» What this task involves: The full listing should be written out verbatim, and its images should be dropped.

Start of Block

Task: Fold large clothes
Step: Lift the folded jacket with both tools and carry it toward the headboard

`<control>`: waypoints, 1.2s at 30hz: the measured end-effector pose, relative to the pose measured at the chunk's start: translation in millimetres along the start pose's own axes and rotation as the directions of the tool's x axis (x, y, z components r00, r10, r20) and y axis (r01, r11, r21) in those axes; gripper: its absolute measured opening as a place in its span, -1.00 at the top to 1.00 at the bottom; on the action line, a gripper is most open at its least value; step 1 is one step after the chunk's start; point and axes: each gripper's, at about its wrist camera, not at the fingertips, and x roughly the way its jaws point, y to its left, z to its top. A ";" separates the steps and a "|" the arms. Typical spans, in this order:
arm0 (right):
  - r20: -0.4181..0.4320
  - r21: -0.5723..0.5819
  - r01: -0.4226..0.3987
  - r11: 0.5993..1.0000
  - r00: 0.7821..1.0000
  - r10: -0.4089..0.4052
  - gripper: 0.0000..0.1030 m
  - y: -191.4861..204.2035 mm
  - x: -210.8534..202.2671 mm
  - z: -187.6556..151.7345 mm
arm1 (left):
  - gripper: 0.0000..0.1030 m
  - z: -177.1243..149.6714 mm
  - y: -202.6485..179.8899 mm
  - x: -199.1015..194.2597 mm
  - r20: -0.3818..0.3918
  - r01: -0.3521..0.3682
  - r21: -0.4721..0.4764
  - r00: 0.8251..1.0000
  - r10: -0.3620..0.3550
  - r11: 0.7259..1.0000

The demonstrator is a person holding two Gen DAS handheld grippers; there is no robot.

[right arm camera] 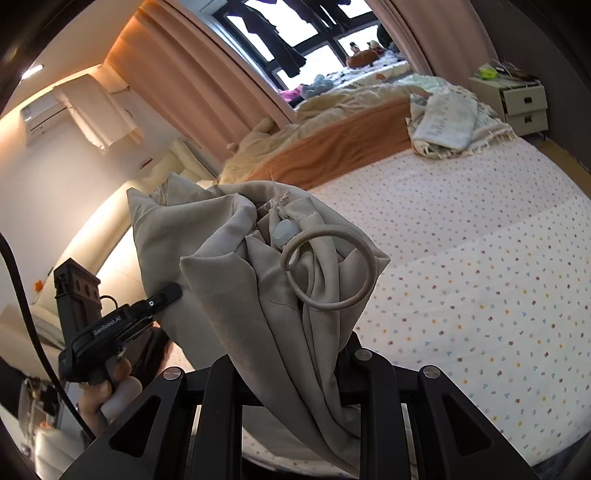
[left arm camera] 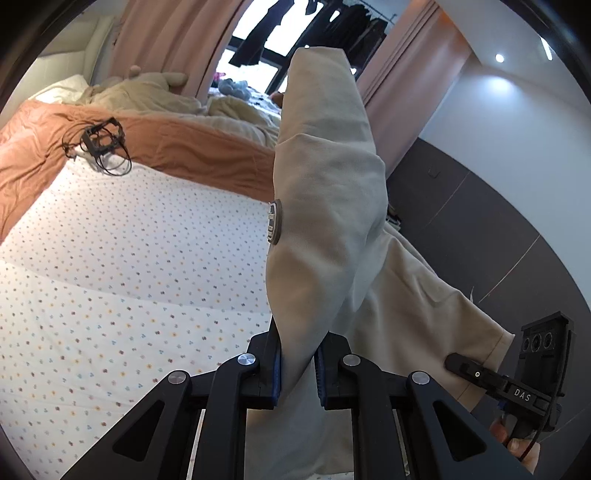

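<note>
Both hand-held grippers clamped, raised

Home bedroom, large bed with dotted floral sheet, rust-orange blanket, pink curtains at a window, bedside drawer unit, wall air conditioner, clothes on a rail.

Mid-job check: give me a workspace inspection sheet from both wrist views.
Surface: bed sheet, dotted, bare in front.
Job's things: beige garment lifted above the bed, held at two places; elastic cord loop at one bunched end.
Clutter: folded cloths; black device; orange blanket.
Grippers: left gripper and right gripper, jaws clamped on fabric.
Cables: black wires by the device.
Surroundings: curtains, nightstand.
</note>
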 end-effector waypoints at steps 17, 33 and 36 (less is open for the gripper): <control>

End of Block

» Response to the exercise:
Task: Fold large clothes
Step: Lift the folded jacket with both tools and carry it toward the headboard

`<control>`: waypoints, 1.2s at 30hz: the measured end-effector pose, relative to the pose measured at the chunk's start: translation in millimetres along the start pose's own axes and rotation as the directions of the tool's x axis (x, y, z components r00, r10, r20) and y axis (r01, r11, r21) in those axes; gripper: its absolute measured opening as a place in its span, -1.00 at the top to 1.00 at the bottom; on the action line, a gripper is most open at its least value; step 1 is one step after the chunk's start; point and axes: each gripper's, at about its wrist camera, not at the fingertips, and x roughly the way its jaws point, y to its left, z to its top. A ";" separates the steps and a "|" the arms. Typical spans, in this order:
arm0 (right):
  - r20: -0.4181..0.4320
  - r21: -0.5723..0.5819
  - r01: -0.4226..0.3987
  - r11: 0.5993..1.0000
  - r00: 0.7821..1.0000
  - r10: -0.4089..0.4052
  - gripper: 0.0000..0.1030 m
  - y: -191.4861..204.2035 mm
  - x: -210.8534..202.2671 mm
  - z: -187.6556..151.7345 mm
arm1 (left):
  - gripper: 0.0000..0.1030 m
  - z: -177.1243..149.6714 mm
  - y: -202.6485..179.8899 mm
  - x: -199.1015..194.2597 mm
  - r20: -0.3818..0.3918
  - r01: -0.3521..0.3682
  - r21: -0.4721..0.4764
  - r00: 0.8251..1.0000
  - r10: -0.3620..0.3550
  - r11: 0.7259..1.0000

The demonstrator is a person holding two Gen DAS handheld grippers; there is no robot.

[right arm camera] 
[left arm camera] 

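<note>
Both hand-held grippers clamped, raised

Home bedroom, large bed with dotted floral sheet, rust-orange blanket, pink curtains at a window, bedside drawer unit, wall air conditioner, clothes on a rail.

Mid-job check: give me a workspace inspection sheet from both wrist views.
Surface: bed sheet, dotted, bare in front.
Job's things: beige garment lifted above the bed, held at two places; elastic cord loop at one bunched end.
Clutter: folded cloths; black device; orange blanket.
Grippers: left gripper and right gripper, jaws clamped on fabric.
Cables: black wires by the device.
Surroundings: curtains, nightstand.
</note>
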 end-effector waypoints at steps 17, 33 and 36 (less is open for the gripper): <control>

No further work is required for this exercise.